Tufts to Blue Cross: Fuhgettaboutit
The health insurance issue between carriers and hospitals has reached the staredown phase as Tufts Medical Center basically told Blue Cross to take a hike. The Globe reports that Tufts has been telling patients that it won’t accept coverage from Blue Cross Blue Shield after Jan. 31. At issue is Tufts contention that Blue Cross won’t pay its doctors a fair rate for its services.
Tufts says its serious. Blue Cross says it’s negotiating tactic. Patients say, WTF? But this seems to be only the beginning.
Tufts is an interesting test case in that it is not a mega-hospital along the lines of Brigham’s, yet it is tanked highly in several performance measures. For Tufts to stand up and say, “enough” might speak more to its survival instincts than any grandiose political gesture, but if they can pull this off will other hospitals follow suit?
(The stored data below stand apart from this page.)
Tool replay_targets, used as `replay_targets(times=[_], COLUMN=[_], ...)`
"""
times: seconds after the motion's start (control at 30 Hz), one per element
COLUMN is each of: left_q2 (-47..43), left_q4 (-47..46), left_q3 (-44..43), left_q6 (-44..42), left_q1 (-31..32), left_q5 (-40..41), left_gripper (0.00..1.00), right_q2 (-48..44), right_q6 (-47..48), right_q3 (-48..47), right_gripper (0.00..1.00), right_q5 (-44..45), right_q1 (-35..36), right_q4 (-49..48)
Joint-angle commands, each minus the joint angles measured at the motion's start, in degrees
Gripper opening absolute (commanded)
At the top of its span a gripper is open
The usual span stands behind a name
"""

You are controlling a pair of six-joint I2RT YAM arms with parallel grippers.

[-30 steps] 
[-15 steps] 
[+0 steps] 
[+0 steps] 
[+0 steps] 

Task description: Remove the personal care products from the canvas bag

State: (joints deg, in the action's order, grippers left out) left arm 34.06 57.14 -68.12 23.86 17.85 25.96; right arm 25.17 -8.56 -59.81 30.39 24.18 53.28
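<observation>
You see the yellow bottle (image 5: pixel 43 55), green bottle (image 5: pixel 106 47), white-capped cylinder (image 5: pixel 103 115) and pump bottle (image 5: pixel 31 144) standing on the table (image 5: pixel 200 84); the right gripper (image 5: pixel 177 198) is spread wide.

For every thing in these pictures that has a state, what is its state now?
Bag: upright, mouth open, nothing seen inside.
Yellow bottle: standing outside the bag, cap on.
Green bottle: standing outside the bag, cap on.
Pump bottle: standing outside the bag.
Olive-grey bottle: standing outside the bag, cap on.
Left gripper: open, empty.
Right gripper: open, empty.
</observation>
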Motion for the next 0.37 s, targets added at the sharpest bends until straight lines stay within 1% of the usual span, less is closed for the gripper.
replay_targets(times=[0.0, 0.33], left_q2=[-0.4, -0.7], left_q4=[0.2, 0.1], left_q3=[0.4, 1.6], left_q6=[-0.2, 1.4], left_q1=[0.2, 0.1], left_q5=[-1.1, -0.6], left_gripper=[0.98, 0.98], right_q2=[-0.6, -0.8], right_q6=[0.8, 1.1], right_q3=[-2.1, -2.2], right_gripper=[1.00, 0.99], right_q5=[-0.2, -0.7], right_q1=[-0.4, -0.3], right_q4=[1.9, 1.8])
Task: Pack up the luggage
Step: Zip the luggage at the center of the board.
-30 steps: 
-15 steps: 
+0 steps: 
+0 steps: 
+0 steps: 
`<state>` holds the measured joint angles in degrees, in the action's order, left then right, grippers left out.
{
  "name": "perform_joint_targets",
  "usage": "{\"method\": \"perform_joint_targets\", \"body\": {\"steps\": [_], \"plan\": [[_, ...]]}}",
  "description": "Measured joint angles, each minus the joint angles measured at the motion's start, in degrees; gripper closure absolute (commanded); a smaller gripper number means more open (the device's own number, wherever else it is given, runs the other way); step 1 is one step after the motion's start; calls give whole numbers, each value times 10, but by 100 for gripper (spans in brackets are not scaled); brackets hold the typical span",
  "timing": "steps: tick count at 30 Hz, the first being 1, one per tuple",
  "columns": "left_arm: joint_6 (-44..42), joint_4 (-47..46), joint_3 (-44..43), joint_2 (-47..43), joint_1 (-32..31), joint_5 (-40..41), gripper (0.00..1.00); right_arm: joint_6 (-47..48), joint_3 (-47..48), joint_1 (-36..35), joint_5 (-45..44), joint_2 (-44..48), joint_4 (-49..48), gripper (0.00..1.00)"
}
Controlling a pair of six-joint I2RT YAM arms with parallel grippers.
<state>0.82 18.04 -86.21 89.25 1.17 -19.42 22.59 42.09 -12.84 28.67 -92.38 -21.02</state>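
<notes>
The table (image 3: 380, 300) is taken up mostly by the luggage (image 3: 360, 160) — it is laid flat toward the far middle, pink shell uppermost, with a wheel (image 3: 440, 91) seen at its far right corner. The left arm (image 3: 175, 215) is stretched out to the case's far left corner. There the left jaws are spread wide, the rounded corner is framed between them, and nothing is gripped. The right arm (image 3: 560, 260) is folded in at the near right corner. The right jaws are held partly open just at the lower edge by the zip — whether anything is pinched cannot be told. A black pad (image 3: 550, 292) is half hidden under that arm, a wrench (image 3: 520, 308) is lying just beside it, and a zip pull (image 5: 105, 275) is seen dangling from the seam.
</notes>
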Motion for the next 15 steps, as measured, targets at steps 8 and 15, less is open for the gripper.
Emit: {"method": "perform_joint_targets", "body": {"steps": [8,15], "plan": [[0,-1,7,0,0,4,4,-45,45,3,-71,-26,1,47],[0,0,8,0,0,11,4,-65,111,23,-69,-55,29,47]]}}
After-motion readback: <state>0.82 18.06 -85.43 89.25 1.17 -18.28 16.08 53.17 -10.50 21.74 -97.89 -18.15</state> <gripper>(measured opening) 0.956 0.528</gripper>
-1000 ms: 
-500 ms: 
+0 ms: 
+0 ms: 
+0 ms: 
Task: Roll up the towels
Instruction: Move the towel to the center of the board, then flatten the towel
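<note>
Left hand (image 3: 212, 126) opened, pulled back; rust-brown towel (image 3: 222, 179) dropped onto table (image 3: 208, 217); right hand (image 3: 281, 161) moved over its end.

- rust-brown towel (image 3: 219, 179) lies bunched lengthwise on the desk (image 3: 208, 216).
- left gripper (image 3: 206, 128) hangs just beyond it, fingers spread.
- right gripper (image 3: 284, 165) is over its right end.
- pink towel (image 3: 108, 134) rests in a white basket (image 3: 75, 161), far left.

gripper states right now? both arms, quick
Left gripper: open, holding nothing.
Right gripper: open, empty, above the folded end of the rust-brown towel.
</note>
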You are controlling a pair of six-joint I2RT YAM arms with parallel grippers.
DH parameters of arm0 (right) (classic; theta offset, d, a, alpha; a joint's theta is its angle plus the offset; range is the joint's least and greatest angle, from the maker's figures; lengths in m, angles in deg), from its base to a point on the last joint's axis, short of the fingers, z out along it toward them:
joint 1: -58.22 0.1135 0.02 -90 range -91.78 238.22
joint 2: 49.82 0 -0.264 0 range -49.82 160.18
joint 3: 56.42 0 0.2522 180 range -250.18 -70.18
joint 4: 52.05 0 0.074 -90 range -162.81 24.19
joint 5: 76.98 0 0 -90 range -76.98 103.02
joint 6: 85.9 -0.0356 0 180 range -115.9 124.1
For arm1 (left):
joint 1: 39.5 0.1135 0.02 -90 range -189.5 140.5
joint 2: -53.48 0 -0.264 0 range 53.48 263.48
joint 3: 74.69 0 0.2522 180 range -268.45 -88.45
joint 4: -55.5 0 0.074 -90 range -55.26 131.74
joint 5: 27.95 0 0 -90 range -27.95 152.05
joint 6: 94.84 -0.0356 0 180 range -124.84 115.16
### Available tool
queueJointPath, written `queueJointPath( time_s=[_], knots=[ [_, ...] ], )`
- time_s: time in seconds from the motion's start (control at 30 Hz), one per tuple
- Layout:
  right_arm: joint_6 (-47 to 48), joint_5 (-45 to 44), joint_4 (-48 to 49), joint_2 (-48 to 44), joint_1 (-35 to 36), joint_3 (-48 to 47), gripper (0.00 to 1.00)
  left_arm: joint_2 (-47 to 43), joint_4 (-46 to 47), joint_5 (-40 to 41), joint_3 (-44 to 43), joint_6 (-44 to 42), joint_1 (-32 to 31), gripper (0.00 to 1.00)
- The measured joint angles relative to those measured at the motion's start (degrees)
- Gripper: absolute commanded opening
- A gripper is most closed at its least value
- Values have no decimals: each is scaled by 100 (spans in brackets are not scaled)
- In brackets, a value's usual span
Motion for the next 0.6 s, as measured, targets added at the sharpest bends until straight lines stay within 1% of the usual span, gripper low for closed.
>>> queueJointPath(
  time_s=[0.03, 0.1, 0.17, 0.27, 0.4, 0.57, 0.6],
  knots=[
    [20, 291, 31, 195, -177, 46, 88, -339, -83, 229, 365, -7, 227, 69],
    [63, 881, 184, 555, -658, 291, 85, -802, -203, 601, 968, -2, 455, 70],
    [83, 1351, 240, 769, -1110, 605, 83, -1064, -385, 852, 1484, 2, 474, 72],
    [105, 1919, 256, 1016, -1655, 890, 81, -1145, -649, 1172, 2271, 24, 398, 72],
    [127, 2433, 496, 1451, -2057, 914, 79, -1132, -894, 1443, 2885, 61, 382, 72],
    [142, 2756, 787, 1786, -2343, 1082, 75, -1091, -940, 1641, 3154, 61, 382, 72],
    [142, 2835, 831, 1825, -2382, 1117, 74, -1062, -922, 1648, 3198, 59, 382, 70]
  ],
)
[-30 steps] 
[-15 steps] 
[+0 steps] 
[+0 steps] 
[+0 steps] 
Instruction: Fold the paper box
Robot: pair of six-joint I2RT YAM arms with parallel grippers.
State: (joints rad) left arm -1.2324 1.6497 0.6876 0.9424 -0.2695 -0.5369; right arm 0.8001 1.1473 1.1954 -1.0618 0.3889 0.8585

And at the risk of sounding naive, at what point does the patient enter the equation? If a hospital like Tufts can’t survive the current climate and patients’ options become more limited, what happens then? To put it another way: Is quality healthcare a right? Or a privilege?
January 12th, 2009 at 2:12 pm
[...] And of course there are people like me (and many others) who are writing blog posts about the situation and adding their own unique perspectives to the analysis. Click here to access a post from the BawstonBlog. Here’s another interesting post on the subject titled: Tufts to Blue Cross: Fuhgettaboutit. [...]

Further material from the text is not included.